■ Given information:
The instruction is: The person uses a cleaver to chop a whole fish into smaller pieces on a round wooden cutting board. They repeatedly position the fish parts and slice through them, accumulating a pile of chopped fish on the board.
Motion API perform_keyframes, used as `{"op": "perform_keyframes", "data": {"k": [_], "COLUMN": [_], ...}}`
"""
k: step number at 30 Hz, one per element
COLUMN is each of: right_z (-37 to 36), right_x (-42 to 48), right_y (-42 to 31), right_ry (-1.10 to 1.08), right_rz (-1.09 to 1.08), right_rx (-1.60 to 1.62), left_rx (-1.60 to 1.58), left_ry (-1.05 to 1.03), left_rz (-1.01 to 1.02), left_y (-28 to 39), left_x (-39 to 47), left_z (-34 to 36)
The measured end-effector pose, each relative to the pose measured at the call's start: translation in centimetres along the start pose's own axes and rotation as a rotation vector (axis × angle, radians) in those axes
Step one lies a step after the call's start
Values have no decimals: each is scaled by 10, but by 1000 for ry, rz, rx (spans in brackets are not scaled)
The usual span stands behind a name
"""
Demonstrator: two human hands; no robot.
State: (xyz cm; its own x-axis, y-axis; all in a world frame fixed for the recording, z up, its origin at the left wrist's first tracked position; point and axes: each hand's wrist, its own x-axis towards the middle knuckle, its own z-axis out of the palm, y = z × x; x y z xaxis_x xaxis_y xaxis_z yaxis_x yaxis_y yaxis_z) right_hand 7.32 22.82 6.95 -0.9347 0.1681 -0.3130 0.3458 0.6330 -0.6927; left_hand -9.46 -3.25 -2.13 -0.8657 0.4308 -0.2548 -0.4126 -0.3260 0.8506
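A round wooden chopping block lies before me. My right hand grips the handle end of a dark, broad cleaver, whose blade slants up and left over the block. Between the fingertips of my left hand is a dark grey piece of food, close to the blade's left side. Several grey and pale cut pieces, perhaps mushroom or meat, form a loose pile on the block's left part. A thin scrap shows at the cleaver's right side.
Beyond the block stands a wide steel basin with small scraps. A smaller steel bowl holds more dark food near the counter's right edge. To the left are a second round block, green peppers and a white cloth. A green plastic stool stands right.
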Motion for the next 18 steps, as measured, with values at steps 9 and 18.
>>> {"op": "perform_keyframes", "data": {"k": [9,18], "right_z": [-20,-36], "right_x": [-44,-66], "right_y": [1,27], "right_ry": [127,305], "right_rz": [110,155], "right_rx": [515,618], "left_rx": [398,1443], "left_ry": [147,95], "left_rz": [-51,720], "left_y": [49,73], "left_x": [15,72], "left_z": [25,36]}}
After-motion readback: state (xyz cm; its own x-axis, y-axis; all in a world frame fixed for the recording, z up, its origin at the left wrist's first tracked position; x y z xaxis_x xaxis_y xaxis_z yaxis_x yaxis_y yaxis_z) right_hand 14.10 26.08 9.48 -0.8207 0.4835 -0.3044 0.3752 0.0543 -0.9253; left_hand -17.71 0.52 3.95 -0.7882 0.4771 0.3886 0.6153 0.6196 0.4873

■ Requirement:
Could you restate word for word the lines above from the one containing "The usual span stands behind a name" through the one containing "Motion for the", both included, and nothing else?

■ Answer section:
The usual span stands behind a name
"""
Demonstrator: two human hands; no robot.
State: (xyz cm; its own x-axis, y-axis; all in a world frame fixed for the recording, z up, its origin at the left wrist's first tracked position; point and axes: each hand's wrist, its own x-axis towards the middle knuckle, its own z-axis out of the palm, y = z × x; x y z xaxis_x xaxis_y xaxis_z yaxis_x yaxis_y yaxis_z) right_hand 7.32 22.82 6.95 -0.9347 0.1681 -0.3130 0.3458 0.6330 -0.6927; left_hand -9.46 -3.25 -2.13 -0.8657 0.4308 -0.2548 -0.4126 -0.3260 0.8506
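A round wooden chopping block lies before me. My right hand grips the handle end of a dark, broad cleaver, whose blade slants up and left over the block. Between the fingertips of my left hand is a dark grey piece of food, close to the blade's left side. Several grey and pale cut pieces, perhaps mushroom or meat, form a loose pile on the block's left part. A thin scrap shows at the cleaver's right side.
Beyond the block stands a wide steel basin with small scraps. A smaller steel bowl holds more dark food near the counter's right edge. To the left are a second round block, green peppers and a white cloth. A green plastic stool stands right.
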Motion for the next 18 steps, as measured, with values at steps 9 and 18.

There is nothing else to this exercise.